> [Brief] List each line of the data in which the string "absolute" appears.

> [Records]
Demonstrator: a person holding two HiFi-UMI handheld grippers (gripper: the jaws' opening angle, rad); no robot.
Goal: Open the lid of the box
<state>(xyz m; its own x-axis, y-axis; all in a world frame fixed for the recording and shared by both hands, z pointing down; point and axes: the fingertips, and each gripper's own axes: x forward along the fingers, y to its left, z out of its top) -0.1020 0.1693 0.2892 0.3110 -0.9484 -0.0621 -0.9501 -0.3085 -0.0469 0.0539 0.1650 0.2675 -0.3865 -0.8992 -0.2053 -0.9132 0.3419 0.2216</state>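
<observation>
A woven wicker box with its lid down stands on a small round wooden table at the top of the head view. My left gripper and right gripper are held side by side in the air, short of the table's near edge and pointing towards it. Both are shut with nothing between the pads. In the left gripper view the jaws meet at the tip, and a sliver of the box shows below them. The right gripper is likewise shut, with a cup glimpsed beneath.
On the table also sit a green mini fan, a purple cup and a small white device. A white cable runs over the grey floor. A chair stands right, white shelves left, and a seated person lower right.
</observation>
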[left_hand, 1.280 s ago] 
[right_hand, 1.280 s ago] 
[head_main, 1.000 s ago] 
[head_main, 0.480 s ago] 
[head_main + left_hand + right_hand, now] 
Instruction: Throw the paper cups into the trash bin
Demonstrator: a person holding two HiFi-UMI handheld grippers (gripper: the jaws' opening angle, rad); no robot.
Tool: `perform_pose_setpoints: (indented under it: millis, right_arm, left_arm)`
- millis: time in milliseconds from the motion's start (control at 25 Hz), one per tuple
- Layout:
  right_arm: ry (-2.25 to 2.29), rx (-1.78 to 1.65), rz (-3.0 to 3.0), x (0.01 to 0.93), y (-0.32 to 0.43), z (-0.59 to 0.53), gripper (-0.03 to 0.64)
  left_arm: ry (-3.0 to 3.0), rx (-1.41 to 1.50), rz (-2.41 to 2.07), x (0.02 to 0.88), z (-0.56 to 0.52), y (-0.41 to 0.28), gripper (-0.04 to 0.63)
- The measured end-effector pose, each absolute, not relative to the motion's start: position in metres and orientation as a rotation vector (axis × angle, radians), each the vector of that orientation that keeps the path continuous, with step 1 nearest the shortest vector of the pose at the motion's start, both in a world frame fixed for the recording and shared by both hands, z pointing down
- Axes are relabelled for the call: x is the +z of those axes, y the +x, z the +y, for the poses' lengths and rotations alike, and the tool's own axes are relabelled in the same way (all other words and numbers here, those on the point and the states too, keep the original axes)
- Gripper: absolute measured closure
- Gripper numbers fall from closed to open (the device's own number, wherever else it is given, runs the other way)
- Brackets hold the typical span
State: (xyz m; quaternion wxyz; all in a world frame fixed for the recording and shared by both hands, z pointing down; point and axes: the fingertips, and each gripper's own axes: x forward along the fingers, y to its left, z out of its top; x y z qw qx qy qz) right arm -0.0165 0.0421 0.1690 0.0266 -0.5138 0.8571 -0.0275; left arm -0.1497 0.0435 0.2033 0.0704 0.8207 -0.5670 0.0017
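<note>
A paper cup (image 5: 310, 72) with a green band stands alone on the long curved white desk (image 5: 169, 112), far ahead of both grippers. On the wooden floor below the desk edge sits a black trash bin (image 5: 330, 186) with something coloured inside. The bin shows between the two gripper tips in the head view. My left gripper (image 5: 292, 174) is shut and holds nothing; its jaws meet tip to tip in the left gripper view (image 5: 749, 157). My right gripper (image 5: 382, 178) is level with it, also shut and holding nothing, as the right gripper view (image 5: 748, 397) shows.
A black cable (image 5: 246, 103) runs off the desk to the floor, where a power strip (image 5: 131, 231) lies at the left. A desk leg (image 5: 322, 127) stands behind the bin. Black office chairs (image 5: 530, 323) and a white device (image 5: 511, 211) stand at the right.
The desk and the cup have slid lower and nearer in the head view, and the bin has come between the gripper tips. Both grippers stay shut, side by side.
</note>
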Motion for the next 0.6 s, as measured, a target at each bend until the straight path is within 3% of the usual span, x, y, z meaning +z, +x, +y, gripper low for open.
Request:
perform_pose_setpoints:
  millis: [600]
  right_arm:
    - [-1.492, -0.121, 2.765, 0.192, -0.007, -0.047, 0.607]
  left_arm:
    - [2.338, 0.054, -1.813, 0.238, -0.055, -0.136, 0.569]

> [Output below]
- The measured end-effector pose, each absolute, not relative to the motion's start: position in metres and orientation as a rotation vector (axis × angle, radians), each the vector of that orientation that keeps the path continuous, with step 1 nearest the shortest vector of the pose at the motion's start, both in a world frame fixed for the recording and shared by both hands, z pointing down
- Gripper: absolute measured closure

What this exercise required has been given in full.